| ohe_commas {lares} | R Documentation |
One Hot Encoding for a Vector with Comma Separated Values
Description
This function lets the user do one hot encoding on a variable with comma separated values
Usage
ohe_commas(df, ..., sep = ",", noval = "NoVal", remove = FALSE)
Arguments
df |
Dataframe. May contain one or more columns with comma separated values which will be separated as one hot encoding |
... |
Variables. Which variables to split into new columns? |
sep |
Character.

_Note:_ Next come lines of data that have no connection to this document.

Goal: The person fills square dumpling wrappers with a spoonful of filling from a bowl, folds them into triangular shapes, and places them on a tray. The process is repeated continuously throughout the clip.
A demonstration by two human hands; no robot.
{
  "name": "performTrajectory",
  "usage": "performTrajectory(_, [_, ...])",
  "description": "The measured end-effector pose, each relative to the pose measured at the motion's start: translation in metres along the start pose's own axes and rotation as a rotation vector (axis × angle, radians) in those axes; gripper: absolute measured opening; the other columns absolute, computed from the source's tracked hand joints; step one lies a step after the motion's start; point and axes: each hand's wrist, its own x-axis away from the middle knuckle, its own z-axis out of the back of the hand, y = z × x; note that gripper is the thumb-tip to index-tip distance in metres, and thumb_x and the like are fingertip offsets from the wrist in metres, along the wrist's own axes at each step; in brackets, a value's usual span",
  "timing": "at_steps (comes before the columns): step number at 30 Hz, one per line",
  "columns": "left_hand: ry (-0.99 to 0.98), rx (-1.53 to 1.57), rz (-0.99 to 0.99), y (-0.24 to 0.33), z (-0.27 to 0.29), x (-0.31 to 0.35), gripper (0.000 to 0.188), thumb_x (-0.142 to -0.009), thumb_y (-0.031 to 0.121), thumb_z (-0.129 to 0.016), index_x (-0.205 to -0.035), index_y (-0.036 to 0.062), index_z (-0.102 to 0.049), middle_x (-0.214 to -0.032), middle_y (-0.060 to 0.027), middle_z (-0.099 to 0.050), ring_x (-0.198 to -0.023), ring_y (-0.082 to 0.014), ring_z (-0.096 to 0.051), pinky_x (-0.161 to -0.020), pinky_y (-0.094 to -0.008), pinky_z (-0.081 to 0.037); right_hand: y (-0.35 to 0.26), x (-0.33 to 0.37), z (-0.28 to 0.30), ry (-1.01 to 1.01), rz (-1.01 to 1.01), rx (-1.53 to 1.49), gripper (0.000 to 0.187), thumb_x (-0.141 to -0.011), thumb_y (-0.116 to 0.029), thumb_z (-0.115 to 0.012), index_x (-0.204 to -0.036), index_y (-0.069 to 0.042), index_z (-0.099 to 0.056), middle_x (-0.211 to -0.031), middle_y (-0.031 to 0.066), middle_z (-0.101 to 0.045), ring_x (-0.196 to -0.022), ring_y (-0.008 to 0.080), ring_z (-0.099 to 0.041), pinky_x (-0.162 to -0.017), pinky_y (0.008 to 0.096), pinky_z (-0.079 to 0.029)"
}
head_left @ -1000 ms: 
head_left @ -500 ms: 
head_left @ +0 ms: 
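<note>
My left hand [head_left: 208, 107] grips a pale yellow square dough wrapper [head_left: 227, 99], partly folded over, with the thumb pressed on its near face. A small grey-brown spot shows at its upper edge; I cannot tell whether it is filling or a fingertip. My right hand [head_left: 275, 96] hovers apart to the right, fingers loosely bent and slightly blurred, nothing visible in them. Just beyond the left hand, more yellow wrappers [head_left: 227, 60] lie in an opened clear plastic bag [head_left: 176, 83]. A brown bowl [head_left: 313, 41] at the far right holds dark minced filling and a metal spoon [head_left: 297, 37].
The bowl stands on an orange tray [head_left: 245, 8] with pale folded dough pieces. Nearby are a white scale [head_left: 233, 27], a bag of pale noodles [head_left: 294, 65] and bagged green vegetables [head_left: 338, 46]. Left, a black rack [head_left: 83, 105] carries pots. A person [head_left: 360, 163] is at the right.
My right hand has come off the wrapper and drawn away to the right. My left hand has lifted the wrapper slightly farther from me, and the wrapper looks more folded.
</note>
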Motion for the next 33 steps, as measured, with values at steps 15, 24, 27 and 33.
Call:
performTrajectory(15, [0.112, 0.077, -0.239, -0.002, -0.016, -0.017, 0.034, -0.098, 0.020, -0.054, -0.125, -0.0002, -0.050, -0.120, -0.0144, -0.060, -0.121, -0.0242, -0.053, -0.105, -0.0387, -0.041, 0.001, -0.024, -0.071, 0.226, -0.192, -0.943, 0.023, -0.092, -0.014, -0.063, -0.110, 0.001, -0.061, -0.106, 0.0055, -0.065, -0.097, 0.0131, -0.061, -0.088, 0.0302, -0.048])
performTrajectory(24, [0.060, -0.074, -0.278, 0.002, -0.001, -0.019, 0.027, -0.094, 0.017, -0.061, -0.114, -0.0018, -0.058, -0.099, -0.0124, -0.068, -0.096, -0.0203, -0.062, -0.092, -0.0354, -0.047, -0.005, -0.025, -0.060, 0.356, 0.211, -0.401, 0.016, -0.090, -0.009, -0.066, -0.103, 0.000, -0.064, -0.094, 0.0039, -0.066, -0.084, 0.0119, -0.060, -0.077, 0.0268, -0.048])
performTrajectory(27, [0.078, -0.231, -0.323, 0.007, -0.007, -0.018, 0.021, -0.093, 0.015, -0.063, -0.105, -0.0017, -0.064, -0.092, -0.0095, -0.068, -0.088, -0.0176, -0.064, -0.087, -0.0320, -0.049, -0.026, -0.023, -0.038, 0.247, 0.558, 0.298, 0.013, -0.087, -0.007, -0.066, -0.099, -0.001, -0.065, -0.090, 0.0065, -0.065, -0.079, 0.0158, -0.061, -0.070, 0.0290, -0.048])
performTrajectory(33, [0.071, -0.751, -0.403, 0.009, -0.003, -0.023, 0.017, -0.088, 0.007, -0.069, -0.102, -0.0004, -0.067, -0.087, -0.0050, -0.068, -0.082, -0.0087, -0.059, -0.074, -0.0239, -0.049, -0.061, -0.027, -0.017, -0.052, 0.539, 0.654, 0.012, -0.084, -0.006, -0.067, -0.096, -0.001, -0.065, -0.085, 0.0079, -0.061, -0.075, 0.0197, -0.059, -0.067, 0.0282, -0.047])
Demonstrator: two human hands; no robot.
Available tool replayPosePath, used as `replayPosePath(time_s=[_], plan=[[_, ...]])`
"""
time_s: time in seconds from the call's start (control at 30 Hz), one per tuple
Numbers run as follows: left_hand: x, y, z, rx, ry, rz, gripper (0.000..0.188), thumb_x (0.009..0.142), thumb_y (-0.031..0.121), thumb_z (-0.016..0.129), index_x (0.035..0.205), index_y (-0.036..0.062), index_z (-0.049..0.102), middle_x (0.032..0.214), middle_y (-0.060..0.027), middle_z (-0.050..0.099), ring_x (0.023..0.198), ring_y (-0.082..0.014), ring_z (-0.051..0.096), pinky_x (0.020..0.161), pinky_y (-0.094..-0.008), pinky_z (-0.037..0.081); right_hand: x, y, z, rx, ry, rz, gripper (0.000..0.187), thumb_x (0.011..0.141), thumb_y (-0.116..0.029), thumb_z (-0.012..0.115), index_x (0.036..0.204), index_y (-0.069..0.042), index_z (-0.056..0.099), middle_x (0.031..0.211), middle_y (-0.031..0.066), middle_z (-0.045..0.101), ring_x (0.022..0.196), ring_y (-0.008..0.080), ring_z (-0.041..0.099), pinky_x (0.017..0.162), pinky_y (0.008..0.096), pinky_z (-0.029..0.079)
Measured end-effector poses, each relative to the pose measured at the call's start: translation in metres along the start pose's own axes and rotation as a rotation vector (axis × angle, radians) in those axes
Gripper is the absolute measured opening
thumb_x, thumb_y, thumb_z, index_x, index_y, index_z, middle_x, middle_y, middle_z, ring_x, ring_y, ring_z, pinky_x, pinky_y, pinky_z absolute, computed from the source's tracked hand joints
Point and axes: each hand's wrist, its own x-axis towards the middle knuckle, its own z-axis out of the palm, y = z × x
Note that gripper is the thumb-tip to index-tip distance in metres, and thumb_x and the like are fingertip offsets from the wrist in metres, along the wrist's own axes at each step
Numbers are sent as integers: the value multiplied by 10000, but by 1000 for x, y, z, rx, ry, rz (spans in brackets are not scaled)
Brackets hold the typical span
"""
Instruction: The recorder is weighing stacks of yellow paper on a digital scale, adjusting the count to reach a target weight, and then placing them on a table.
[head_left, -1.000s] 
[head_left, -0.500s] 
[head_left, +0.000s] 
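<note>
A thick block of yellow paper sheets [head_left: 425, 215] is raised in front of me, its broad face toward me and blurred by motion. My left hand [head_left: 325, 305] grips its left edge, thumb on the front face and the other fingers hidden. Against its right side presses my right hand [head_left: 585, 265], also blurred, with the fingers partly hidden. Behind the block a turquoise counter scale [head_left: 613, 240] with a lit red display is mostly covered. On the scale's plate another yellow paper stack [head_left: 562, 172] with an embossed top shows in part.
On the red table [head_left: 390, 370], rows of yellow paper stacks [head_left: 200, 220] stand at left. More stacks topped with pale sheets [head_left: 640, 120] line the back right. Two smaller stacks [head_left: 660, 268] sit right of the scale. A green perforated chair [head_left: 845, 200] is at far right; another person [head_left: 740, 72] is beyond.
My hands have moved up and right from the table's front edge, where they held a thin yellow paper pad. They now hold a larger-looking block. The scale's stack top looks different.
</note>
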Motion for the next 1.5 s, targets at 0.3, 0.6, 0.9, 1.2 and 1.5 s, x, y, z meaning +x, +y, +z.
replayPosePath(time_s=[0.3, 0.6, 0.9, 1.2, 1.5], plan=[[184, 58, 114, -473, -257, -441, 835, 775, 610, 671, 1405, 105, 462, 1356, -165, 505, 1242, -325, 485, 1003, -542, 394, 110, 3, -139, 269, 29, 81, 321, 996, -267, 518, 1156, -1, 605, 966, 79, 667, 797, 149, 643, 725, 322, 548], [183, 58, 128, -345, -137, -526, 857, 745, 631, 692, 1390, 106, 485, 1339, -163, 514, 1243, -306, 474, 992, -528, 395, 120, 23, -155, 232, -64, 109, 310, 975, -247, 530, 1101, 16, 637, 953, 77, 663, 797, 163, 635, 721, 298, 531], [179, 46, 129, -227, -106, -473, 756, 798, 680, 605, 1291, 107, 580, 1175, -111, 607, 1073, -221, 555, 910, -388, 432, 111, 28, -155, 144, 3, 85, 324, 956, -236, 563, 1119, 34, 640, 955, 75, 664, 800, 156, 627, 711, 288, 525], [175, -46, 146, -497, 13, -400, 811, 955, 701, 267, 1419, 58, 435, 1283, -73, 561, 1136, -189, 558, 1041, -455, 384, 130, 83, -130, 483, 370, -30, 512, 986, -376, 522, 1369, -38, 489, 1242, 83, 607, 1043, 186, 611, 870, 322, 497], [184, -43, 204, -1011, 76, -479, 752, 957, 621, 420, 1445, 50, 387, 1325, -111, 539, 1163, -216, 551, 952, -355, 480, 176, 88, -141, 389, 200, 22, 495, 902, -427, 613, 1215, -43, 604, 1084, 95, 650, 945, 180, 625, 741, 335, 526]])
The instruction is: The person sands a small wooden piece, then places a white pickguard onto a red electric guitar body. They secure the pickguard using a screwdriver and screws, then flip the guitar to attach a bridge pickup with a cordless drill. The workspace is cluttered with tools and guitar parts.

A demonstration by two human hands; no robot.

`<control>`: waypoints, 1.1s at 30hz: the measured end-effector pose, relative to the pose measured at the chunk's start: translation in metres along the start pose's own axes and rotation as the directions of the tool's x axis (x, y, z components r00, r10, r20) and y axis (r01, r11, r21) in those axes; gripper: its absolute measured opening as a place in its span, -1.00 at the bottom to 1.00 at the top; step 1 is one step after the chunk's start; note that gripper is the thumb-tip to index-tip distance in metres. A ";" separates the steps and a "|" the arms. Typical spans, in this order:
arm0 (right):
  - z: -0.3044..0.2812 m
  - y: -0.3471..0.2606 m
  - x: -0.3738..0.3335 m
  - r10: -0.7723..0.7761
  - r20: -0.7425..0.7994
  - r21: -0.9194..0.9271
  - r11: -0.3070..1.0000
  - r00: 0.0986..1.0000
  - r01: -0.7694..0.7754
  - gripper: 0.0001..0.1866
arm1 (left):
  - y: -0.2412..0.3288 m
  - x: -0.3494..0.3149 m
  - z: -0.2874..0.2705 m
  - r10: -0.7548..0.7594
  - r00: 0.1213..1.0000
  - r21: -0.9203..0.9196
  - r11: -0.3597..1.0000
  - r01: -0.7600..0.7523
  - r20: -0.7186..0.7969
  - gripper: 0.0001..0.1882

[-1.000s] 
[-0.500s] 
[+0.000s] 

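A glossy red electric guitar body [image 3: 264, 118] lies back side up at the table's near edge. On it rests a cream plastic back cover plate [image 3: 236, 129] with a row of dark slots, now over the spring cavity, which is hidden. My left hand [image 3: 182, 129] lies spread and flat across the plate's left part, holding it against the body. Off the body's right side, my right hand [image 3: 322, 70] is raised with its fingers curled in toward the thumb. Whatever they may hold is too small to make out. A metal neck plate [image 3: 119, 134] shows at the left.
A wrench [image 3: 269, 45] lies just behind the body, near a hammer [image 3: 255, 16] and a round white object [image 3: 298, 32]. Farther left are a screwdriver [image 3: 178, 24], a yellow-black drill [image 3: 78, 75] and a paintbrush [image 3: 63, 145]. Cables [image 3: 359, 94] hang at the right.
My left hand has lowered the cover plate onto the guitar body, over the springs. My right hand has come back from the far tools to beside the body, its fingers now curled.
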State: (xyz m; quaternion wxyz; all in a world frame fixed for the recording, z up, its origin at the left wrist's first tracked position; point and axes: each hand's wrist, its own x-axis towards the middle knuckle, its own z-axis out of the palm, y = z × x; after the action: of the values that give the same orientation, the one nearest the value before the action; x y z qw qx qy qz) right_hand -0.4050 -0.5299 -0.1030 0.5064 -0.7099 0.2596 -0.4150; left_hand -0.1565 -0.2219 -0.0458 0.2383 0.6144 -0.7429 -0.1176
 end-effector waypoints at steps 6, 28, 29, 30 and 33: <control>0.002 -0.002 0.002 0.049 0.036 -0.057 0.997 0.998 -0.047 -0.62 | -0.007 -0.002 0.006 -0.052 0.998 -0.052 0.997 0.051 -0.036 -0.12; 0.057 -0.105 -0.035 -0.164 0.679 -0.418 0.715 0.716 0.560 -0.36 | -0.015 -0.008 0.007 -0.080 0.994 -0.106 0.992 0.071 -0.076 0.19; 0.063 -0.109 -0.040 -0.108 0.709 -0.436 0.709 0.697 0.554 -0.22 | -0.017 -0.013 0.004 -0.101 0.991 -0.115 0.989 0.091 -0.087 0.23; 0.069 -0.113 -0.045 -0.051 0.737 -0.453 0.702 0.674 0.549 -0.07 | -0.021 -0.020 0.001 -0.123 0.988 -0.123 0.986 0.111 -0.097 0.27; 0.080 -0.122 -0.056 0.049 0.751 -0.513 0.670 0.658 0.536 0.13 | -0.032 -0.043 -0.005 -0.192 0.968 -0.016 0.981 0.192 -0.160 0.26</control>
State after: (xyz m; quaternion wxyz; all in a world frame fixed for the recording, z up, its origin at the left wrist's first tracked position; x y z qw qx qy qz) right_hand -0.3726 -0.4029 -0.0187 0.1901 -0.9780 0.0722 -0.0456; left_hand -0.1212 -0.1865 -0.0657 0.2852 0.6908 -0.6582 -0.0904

Which regular expression separates the elements? |
noval |
Character. No value text |
remove |
Boolean. Remove original variables? |
Value
data.frame on which all features are numerical by nature or transformed with one hot encoding.
See Also
Other Data Wrangling:
balance_data(),
categ_reducer(),
cleanText(),
date_cuts(),
date_feats(),
file_name(),
formatHTML(),
holidays(),
impute(),
left(),
normalize(),
num_abbr(),
ohse(),
quants(),
removenacols(),
replaceall(),
replacefactor(),
textFeats(),
textTokenizer(),
vector2text(),
year_month(),
zerovar()
Other One Hot Encoding:
date_feats(),
holidays(),
ohse()
Examples
df <- data.frame(
id = c(1:5),
x = c("AA, D", "AA,B", "B, D", "A,D,B", NA),
z = c("AA+BB+AA", "AA", "BB, AA", NA, "BB+AA")
)
ohe_commas(df, x, remove = TRUE)
ohe_commas(df, z, sep = "\\+")
ohe_commas(df, x, z)